JT DeLys wrote, on 16/07/07 06:36 PM:
Hi,
With PDFText2, the found text is added (rendered) to the main
tests that SpamAssassin does.
Do you mean to those tests defined in 80_additional.cf? or others?
It means any test you do on the body of e-mail will test against this.
for example, in your local.cf you might have :
body STOCK_TEST /stock/i
describe STOCK_TEST Found the word stock
score STOCK_TEST 4.5
When PDFText2 is loaded, it's rendered text will be tested for the word
stock just like everything else that SpamAssassin offers for your tests
to match against. You might consider it to be the more SpamAssassin
natural way of matching against PDF text :).
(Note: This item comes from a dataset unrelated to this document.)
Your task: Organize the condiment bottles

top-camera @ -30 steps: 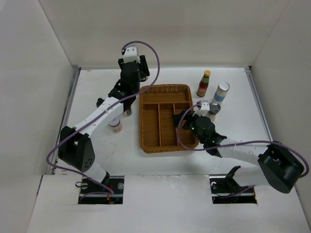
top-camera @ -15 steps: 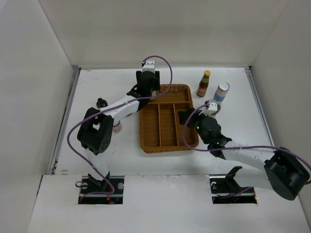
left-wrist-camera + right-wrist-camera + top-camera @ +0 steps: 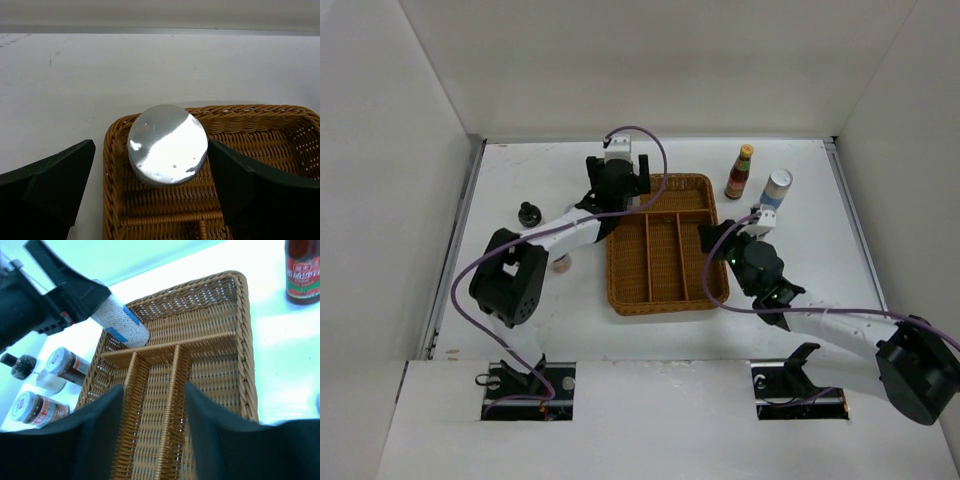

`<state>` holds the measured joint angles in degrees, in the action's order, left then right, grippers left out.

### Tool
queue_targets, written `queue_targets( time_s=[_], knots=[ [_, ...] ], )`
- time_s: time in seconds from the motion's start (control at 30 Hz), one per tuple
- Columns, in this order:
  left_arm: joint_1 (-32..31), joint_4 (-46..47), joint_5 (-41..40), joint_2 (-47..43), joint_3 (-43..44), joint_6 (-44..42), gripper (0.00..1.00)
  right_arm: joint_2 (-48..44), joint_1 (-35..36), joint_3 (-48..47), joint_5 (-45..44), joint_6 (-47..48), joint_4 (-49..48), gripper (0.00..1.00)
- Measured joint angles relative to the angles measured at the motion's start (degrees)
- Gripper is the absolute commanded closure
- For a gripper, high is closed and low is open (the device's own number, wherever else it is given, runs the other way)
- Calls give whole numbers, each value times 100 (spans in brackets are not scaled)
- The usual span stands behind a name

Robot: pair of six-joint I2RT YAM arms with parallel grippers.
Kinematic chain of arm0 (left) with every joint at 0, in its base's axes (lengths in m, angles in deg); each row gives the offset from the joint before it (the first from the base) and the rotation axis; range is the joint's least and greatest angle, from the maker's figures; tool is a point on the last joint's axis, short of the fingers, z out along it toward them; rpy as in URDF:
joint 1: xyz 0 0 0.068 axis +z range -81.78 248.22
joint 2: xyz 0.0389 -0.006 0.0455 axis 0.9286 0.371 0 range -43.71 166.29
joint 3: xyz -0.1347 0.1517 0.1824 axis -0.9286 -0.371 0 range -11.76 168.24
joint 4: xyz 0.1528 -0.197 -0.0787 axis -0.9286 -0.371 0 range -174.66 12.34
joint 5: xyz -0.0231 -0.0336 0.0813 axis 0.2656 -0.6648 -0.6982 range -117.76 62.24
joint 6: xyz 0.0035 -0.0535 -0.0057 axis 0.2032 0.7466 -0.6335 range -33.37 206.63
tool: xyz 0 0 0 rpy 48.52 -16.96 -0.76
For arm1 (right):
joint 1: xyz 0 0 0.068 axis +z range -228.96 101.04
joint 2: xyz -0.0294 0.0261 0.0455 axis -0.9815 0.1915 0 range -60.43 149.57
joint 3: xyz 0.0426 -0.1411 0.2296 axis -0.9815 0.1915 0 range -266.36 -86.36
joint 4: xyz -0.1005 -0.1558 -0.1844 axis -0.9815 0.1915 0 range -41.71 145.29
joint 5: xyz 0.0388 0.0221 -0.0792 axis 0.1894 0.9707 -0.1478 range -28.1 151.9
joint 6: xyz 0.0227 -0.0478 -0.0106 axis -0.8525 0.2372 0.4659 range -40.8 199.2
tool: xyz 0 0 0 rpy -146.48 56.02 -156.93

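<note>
- At the basket's point(image 3: 245, 347) 4 o'clock edge, the right gripper point(image 3: 152, 387) is hovering, its fingers standing apart with nothing between them.
- At 9 o'clock, outside the basket, one jar point(image 3: 37, 408) and a second jar point(image 3: 67, 362) are standing, with a black-capped shaker point(image 3: 528, 213) sitting just beyond.
- At the 11 o'clock corner, the left gripper point(image 3: 150, 147) is hanging with fingers spread wide either side of a silver-topped shaker point(image 3: 167, 145), which is sitting in the far compartment.
- At 1 o'clock, outside, a sauce bottle point(image 3: 740, 172) and a blue-white shaker point(image 3: 776, 188) are standing side by side.
</note>
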<state>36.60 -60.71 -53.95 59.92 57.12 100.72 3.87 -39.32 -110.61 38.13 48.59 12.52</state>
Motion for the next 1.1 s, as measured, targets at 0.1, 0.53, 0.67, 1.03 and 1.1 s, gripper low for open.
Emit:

PDFText2 can also use gocr to do OCR on any PDF images. I'm not
sold on that as the first one I tested it on gave back :
Is that different capability/functionality than FuzzyOCR is undertaking?
Well, I am going to say similar, yet different :). PDFText2 currently
does an OCR of the images and adds them to the rendered text. The OCRed
text may not be very accurate and will not match that well.
FuzzyOCR, if I understand what I have seen so far and the author will be
much better then I to respond, takes the OCR rendered from any one of
the available OCR engines and uses String::Approx (and maybe other
tools) to match against a word list you supply specifically for
fuzzyOCR. Much better chance of getting a hit on images.
--
Thanks,
JTDeLys
Quite welcome,
JES